Westminster Larger Catechism C&C Edition Review
As the introduction to this small book notes, the Westminster Larger Catechism is “the buried treasure of global presbyterianism,” full of wealth, but often unsought. Lord willing, this new edition represents another step towards putting this treasure back into the hands of God’s people as a useful tool for understanding and profiting from biblical doctrine. For those who are unfamiliar with the origins and context of the Larger Catechism, the introduction provides a winsome, albeit brief presentation of these matters. This, however, is not primarily a historical edition insomuch as the publisher seems to have rather aimed to produce a handsome volume intended for more frequent use and sized for large pockets.
From first acquaintance, the reader will notice that this is no mass-market paperback. From the simple decorative edging of the clothbound hardcover to the font ligatures in the main text, this edition has a tasteful aesthetic without overdoing it. A single yellow ribbon marker brings the understanding that this book is still intended for a good bit of use, however.

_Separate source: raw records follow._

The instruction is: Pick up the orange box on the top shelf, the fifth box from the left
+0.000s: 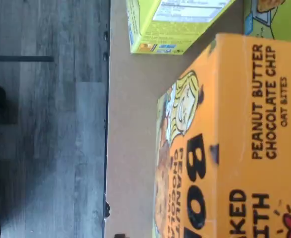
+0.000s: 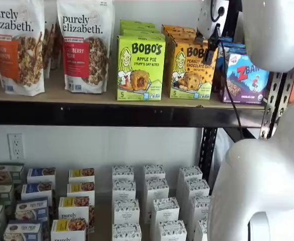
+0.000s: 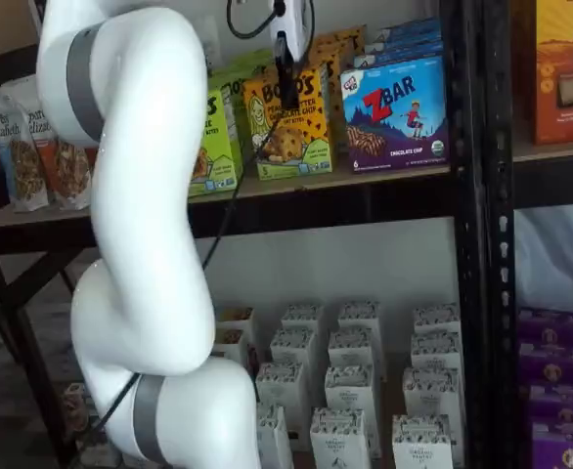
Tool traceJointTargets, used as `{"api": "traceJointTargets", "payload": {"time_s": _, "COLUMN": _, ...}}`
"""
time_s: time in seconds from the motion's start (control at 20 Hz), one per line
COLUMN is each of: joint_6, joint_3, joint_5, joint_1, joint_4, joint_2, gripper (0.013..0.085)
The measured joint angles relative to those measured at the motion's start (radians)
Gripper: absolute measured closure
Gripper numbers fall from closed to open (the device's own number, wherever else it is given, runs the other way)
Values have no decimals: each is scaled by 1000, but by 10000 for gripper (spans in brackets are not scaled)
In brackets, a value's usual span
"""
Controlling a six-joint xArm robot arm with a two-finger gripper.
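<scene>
The orange box (image 2: 188, 68) reads "BOBO'S Peanut Butter Chocolate Chip" and stands upright at the front of the top shelf (image 2: 87, 96), with several alike behind it. It also shows in a shelf view (image 3: 288, 122) and fills much of the wrist view (image 1: 245, 139). My gripper (image 2: 208, 41) hangs at the box's upper right corner, just in front of its top edge. In a shelf view the gripper (image 3: 286, 70) shows only a black finger over the box's top. No gap between the fingers shows, and I cannot tell whether they touch the box.
A lime-green Apple Pie box (image 2: 140, 68) stands close on the orange box's left and a Z Bar box (image 2: 245, 75) on its right. Granola bags (image 2: 84, 42) stand further left. A steel upright (image 2: 272, 100) is at the right. Small white boxes (image 2: 154, 206) fill the lower shelf.
</scene>
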Motion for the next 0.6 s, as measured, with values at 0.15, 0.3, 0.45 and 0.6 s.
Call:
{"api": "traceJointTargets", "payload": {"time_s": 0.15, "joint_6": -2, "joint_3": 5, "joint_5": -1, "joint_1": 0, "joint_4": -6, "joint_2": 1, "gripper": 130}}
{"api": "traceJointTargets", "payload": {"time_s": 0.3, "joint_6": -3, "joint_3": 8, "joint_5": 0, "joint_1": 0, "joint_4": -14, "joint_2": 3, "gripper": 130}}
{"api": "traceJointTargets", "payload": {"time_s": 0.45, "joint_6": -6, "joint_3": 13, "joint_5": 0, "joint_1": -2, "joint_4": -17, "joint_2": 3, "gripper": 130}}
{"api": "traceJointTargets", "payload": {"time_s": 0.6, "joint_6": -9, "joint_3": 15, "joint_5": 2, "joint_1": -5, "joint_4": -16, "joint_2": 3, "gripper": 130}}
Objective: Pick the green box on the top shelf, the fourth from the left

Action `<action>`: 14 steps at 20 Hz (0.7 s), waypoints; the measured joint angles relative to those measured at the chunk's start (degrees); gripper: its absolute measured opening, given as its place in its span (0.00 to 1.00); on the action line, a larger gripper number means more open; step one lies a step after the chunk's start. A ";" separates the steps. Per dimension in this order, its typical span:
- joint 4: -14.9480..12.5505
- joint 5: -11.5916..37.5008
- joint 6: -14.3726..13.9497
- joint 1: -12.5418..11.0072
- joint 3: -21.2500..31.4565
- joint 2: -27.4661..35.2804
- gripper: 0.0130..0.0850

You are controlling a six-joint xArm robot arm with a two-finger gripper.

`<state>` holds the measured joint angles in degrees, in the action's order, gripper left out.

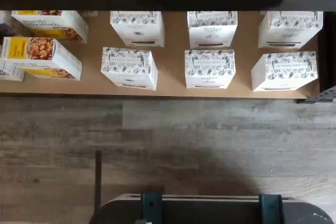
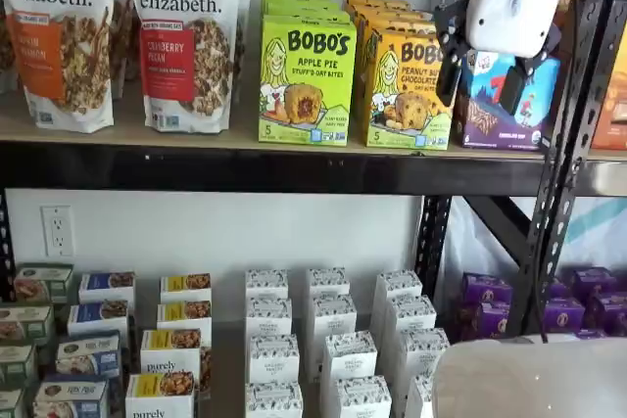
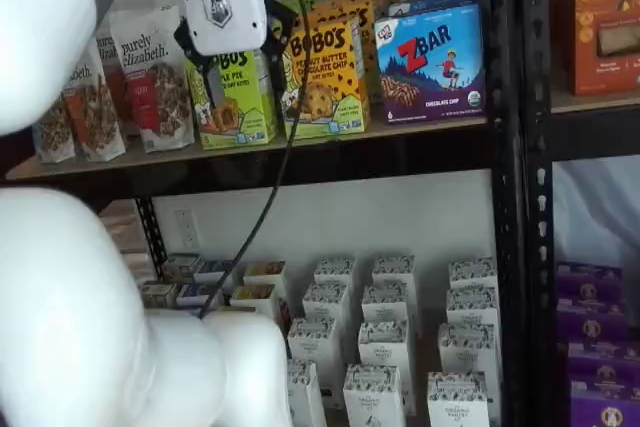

One could conceivably see this format employed in a variety of ways. If someone wanted to apply themselves to memorize the Larger Catechism, here is a copy that fits in the larger back pockets of your jeans. The text is more than legibly large for ease of reading. The ribbon also makes this to be the type of thing which you could leave lying by a bedside or on a coffee table for daily readings. It’s nice enough to be suitable as a gift edition, perhaps for new communicants, but also not so overly expensive and luxurious that you would feel bad scuffing one up with daily and frequent use.
The reader should clearly understand that this is not a critical edition, nor one replete with additional aids. What you get is the simple text of each question and answer with the Scripture prooftext references printed at the bottom of the page. A Bible will be necessary to actually read the texts, which is of course highly recommended. Students of the Assembly will no doubt find the editions of John Bower (Reformation Heritage) and Chris Coldwell (Westminster Letter Press) to be more geared for the details of scholarship. Seminarians and ministers may find the Free Presbyterian edition of the Standards to be of greater utility in many study situations due to the printing of the text of the Scripture references alongside the Catechism. This volume, however, will readily find its place on all their shelves, as it will hopefully also make its way to many an ordinary church member’s pocket. May Christ richly bless the rediscovery of this rich heritage for his Bride’s good today.